Exercise objective: Restate all the data exactly, so that each line is the same as before.

Provided material:
══════════════════════════════

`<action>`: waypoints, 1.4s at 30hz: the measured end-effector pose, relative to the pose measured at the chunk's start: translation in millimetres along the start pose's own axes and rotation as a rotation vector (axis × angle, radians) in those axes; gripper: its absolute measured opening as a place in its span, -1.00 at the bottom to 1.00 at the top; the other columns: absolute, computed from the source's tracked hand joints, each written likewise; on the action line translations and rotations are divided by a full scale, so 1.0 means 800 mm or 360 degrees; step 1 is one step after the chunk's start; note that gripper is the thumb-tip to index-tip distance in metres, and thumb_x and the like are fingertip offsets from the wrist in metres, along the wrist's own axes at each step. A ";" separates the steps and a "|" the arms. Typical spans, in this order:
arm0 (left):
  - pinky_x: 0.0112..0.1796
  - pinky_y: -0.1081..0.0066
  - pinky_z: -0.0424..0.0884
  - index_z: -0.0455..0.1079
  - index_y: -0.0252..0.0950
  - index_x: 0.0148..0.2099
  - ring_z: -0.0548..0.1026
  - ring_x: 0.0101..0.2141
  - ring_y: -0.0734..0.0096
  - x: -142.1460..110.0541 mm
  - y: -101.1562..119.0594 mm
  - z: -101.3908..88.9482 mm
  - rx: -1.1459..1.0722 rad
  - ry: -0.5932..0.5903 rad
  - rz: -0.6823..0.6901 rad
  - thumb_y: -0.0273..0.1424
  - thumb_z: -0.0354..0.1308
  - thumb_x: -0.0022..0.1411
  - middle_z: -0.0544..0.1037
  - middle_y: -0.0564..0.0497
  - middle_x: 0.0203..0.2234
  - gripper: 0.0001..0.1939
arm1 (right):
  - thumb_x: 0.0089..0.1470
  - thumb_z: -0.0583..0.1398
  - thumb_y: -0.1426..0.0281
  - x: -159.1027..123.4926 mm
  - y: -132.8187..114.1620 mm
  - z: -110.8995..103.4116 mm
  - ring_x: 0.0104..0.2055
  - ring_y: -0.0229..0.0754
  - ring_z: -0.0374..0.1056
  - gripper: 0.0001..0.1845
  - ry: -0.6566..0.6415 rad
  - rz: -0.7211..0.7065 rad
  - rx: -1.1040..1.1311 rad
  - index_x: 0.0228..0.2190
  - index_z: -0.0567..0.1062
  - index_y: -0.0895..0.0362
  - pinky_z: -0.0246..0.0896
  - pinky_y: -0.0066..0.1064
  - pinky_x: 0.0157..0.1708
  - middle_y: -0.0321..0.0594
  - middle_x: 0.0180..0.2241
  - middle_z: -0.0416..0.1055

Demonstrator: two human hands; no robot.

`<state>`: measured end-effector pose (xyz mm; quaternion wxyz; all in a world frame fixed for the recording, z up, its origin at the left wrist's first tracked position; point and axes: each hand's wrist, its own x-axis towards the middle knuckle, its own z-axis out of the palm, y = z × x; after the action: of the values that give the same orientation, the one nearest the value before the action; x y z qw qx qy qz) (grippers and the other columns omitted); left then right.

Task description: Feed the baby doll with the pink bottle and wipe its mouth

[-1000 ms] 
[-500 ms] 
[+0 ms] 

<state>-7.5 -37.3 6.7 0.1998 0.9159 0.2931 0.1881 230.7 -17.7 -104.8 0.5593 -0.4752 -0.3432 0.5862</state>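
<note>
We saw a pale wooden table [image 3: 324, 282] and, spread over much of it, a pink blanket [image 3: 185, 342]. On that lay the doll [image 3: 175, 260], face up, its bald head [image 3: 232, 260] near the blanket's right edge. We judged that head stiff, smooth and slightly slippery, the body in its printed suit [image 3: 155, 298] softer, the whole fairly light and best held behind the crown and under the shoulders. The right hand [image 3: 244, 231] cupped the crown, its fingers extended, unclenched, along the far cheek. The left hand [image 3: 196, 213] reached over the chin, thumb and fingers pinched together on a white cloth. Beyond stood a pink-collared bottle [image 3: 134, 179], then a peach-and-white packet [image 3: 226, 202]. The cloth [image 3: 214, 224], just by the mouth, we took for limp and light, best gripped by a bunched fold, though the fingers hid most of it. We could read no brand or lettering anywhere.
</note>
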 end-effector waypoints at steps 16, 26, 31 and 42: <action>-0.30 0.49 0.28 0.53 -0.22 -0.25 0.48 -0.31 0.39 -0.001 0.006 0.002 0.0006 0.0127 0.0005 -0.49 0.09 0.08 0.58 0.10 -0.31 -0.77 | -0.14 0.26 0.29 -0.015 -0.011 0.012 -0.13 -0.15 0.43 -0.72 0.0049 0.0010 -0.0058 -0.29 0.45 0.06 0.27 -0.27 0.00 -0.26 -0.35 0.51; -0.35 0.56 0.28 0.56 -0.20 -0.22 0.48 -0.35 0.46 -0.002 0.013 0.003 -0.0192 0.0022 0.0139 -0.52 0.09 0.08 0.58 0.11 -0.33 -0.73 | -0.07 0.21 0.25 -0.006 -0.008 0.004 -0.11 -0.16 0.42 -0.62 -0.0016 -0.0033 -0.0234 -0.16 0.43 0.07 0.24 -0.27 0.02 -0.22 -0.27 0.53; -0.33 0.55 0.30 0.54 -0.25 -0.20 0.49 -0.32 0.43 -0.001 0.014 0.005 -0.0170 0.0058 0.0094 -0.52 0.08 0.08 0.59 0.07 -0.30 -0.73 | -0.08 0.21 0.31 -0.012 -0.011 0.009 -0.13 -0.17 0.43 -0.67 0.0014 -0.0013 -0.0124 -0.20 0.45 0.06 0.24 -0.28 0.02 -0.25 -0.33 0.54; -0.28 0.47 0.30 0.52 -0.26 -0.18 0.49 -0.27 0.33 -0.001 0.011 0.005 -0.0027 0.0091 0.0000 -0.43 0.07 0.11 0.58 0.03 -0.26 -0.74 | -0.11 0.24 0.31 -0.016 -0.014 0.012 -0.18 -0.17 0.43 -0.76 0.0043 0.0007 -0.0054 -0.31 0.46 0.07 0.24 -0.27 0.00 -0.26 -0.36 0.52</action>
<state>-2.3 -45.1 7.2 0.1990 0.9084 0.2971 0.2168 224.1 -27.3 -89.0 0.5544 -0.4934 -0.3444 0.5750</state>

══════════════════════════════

Exercise response:
`<action>`: waypoints, 1.4s at 30hz: the measured end-effector pose, relative to the pose measured at the chunk's start: translation in millimetres along the start pose's own axes and rotation as a rotation vector (axis × angle, radians) in those axes; gripper: its absolute measured opening as a place in its span, -1.00 at the bottom to 1.00 at the top; the other columns: absolute, computed from the source's tracked hand joints, each written likewise; on the action line translations and rotations are divided by a full scale, so 1.0 means 800 mm or 360 degrees; step 1 is one step after the chunk's start; note that gripper is the thumb-tip to index-tip distance in metres, and thumb_x and the like are fingertip offsets from the wrist in metres, along the wrist's own axes at each step. A ";" separates the steps and a "|" the arms. Typical spans, in this order:
arm0 (left):
  - pinky_x: 0.0112..0.1796
  - pinky_y: -0.1081..0.0066
  - pinky_z: -0.0424..0.0884
  - index_z: -0.0455..0.1079
  - index_y: -0.0252..0.0950
  - index_x: 0.0148..0.2099
  - ring_z: -0.0548..0.1026
  - ring_x: 0.0101..0.2141
  - ring_y: -0.0734..0.0096
  - x: -142.1460..110.0541 mm
  - y: -101.1562..119.0594 mm
  - z: -101.3908..88.9482 mm
  - rx: -1.1459..1.0722 rad
  - ry: -0.5932..0.5903 rad
  - rz: -0.6823..0.6901 rad
  - thumb_y: -0.0273..0.1424
  - thumb_z: -0.0354..0.1308
  - thumb_x: -0.0022..0.1411
  - middle_z: -0.0544..0.1037
  - middle_y: -0.0564..0.0497
  - middle_x: 0.0203..0.2234
  - gripper: 0.0001..0.1939
arm1 (right):
  - thumb_x: 0.0089..0.1470
  - thumb_z: -0.0583..0.1398
  - thumb_y: -0.1426..0.0281
  - x: -159.1027..123.4926 mm
  - y: -132.8187..114.1620 mm
  - z: -110.8995..103.4116 mm
  - ring_x: 0.0104..0.2055
  - ring_y: -0.0229..0.0754
  - ring_z: -0.0374..0.1056
  - gripper: 0.0001..0.1845
  - ry: -0.6566..0.6415 rad
  - rz: -0.7211..0.7065 rad
  - rx: -1.1040..1.1311 rad
  - index_x: 0.0228..0.2190
  - index_z: -0.0567..0.1062
  - index_y: -0.0895..0.0362
  - pinky_z: -0.0246..0.0896
  - pinky_y: -0.0066..0.1064
  - pinky_x: 0.0157..0.1708
  - middle_y: -0.0321..0.0594
  - middle_x: 0.0180..0.2241
  - middle_z: -0.0416..0.1055

Demonstrator: two human hands; no robot.

`<state>`: measured end-effector pose (xyz mm; quaternion wxyz; all in a world frame fixed for the recording, z up, its origin at the left wrist's first tracked position; point and axes: each hand's wrist, its own x-axis towards the middle knuckle, its own z-axis out of the palm, y = z × x; after the action: of the values that give the same orientation, the one nearest the value before the action; x y z qw qx qy qz) (grippers and the other columns omitted); left then right.

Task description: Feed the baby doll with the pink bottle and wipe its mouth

[-1000 ms] 
[-500 ms] 
[+0 ms] 

<state>-7.5 -37.3 6.7 0.1998 0.9159 0.2931 0.1881 230.7 -17.7 -104.8 0.5593 -0.4752 -0.3432 0.5862</state>
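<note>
We saw a pale wooden table [image 3: 324, 282] and, spread over much of it, a pink blanket [image 3: 185, 342]. On that lay the doll [image 3: 175, 260], face up, its bald head [image 3: 232, 260] near the blanket's right edge. We judged that head stiff, smooth and slightly slippery, the body in its printed suit [image 3: 155, 298] softer, the whole fairly light and best held behind the crown and under the shoulders. The right hand [image 3: 244, 231] cupped the crown, its fingers extended, unclenched, along the far cheek. The left hand [image 3: 196, 213] reached over the chin, thumb and fingers pinched together on a white cloth. Beyond stood a pink-collared bottle [image 3: 134, 179], then a peach-and-white packet [image 3: 226, 202]. The cloth [image 3: 214, 224], just by the mouth, we took for limp and light, best gripped by a bunched fold, though the fingers hid most of it. We could read no brand or lettering anywhere.
</note>
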 end-effector waypoints at steps 16, 26, 31 and 42: <action>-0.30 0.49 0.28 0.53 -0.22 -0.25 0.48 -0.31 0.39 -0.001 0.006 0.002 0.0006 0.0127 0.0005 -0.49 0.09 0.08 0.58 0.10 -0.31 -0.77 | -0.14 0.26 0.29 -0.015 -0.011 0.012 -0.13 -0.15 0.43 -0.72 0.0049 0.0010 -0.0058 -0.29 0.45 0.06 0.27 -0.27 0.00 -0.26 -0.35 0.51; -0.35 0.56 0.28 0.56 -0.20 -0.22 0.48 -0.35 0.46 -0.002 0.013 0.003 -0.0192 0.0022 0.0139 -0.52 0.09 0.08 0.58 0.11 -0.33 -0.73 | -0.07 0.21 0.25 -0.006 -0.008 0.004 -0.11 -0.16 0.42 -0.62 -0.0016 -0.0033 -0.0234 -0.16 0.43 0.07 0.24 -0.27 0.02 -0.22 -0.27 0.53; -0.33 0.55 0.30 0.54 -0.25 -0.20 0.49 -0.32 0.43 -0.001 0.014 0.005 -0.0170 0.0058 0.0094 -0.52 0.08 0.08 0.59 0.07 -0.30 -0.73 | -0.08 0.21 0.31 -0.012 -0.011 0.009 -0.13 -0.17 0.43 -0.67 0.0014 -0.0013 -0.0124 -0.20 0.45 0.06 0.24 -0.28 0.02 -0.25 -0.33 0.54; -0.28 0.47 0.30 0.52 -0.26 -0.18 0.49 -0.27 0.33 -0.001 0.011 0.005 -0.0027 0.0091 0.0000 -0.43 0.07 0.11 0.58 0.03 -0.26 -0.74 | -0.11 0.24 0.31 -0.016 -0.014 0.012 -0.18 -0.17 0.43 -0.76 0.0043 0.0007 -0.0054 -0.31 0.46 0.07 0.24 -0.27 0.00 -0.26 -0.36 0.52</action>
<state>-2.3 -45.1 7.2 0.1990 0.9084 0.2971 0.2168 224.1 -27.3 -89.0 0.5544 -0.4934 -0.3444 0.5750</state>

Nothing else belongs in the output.